The expert – who released details of the new find this week – shows how ordinary citizens’ lives were a far cry from the sparkling fountains and mosaics of the ruling classes.
A simple wooden cabinet reveals the day-to-day lives of middle-class Romans.
The cabinet contains what looks like a sink and the remains of a simple faucet.
The discoveries were announced by the Pompeii Archaeological Park on August 7.
The four new rooms were excavated in a house that was first unearthed in 2018.
Researchers found a three-legged table set, as well as a few decorative bowls, an incense burner, a wooden dresser, and remains of a bedframe.

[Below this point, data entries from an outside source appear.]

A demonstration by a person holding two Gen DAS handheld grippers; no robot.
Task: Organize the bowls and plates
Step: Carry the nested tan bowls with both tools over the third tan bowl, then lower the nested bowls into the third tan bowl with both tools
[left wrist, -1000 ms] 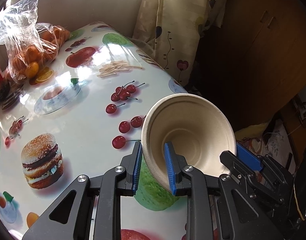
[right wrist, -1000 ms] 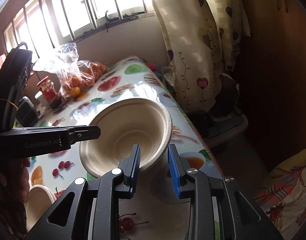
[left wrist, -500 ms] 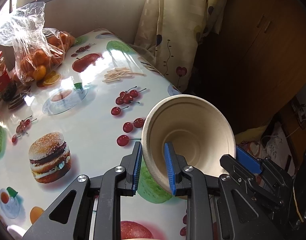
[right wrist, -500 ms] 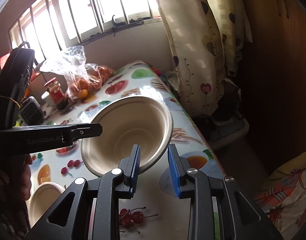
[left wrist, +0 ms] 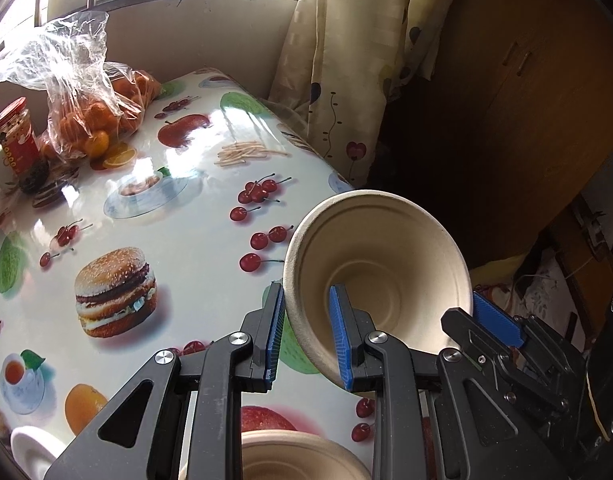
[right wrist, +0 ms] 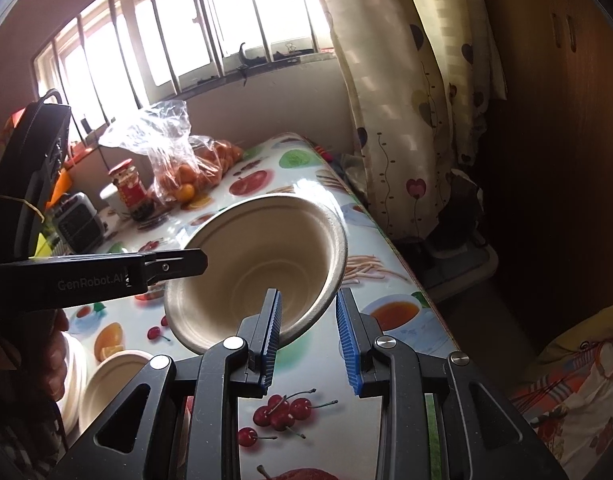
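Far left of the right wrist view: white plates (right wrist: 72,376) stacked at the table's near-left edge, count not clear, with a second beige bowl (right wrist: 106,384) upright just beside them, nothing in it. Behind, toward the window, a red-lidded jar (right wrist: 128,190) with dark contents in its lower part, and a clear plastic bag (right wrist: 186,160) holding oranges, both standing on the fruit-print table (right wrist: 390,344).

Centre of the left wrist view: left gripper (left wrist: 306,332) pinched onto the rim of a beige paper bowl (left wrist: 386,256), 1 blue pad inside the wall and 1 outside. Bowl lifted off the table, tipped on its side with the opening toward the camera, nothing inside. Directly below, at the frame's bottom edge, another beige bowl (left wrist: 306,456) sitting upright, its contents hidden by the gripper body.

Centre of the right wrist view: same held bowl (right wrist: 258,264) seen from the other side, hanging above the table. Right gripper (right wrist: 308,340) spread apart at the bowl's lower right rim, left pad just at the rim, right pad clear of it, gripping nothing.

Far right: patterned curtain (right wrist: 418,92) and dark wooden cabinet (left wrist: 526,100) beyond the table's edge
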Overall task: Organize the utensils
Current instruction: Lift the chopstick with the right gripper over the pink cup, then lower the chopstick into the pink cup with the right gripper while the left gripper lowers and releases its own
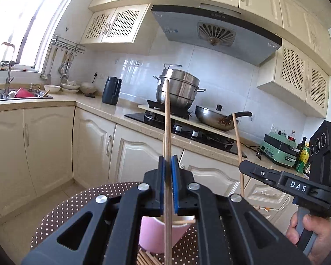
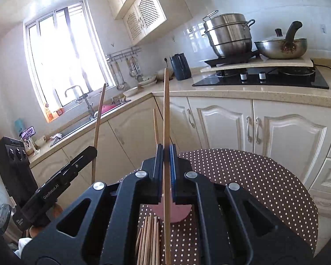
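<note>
A: What is nearest in the left wrist view?

B: The left tongs (image 1: 168, 165), closed on 1 wooden chopstick (image 1: 167, 132) that runs upright between the blue pads. Under them sits a pink cup (image 1: 156, 236) on the dotted bench (image 1: 61, 209), with 1 stick lying across its rim and loose chopsticks beside its base.

A: And the other side?

B: The right tongs (image 2: 166, 154) are clamped on a second chopstick (image 2: 166, 121), also near upright. A thinner stick shows just behind it. Below, a bundle of chopsticks (image 2: 149, 240) lies on the bench, touching or just beside the cup; I cannot tell which.

A: Can each tool see the other?

B: Yes. The right tongs show at the right edge of the left view, gripped by a hand (image 1: 309, 236).

A: Farther back?

B: A steamer pot (image 1: 178, 90) and a wok (image 1: 216, 118) on the stove, then the sink (image 2: 92, 119) under the window.
</note>
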Tool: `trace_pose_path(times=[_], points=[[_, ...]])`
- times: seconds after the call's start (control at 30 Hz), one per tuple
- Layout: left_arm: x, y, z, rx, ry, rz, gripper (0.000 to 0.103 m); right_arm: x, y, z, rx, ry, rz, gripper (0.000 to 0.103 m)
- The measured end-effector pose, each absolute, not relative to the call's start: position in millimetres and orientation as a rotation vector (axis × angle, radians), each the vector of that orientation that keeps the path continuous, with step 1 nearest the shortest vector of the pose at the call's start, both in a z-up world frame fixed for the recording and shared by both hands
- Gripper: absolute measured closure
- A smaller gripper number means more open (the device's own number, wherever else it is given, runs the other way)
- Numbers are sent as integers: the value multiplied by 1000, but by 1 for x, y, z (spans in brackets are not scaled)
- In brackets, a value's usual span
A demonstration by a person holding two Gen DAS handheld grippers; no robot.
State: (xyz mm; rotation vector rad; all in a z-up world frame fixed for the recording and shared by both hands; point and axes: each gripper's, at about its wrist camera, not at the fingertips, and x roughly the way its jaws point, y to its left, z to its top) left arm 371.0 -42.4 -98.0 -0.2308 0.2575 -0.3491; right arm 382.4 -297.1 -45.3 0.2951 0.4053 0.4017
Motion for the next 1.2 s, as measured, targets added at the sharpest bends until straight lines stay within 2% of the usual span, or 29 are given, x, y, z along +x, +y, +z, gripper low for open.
trace_pose_path(times=[0.17, 0.53, 1.2], points=[[396, -50, -89, -238, 225, -344, 97, 401, -293, -36, 286, 311, 424, 97], [442, -56, -89, -304, 174, -365, 97, 433, -275, -34, 273, 227, 463, 97], [449, -66, -121, -236, 167, -353, 97, 443, -271, -71, 283, 234, 529, 97]])
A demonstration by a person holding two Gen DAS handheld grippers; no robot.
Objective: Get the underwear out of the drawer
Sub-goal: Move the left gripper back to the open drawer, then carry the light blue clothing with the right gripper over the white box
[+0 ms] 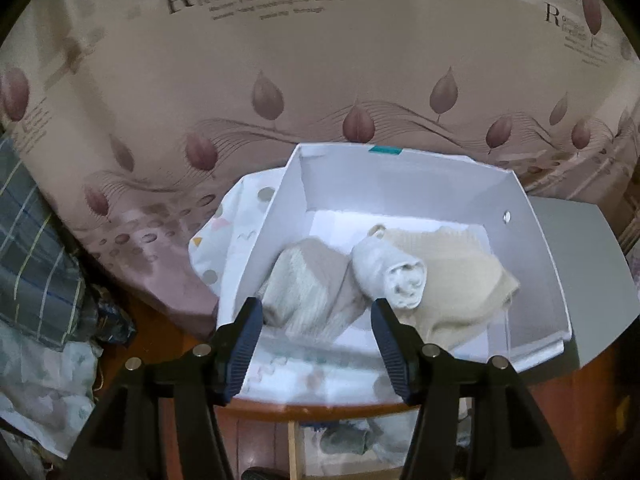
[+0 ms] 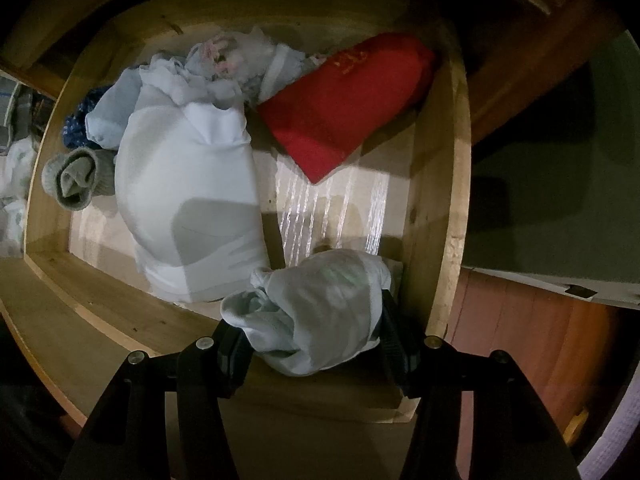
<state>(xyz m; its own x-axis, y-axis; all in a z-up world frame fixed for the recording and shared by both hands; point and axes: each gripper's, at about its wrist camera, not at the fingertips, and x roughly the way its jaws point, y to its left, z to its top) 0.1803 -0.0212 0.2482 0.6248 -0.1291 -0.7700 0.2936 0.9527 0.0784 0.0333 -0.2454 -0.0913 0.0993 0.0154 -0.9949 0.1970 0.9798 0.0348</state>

A trunk with an open lid and scattered possessions might give a clue to how the owners fled the devastating volcanic eruption that engulfed the city.
Inside the trunk, an oil lamp was decorated with a relief of Zeus being turned into an eagle while the bedframe contained the traces of a pillow.
The bed is considered to be similar to three children’s beds found in another room in a home in Pompeii last year.
Researchers believe that it doubled up as a storage room and a bedroom for a family of servants.
The new revelations about ordinary Romans echo similar excavations by archaeologists in Naples focused on the lives of slaves and servants in Pompeii.
Previous excavations have examined the beautiful frescos and villas belonging to the city’s ruling class.
Pompeii was buried beneath a sea of volcanic ash after a massive eruption from Mount Vesuvius in AD 79.
The city lay hidden for hundreds of years before it was unearthed in the 1700s by archaeologists.
They were astonished to find an entire city preserved perfectly at the very moment the volcano struck.
As well as homes and shops, they discovered an entire forum and an amphitheater.
People’s bodies were preserved in the exact moment they were killed when they tried to flee.
And ordinary day-to-day activities – like baking bread or eating at a local bar – were unearthed too.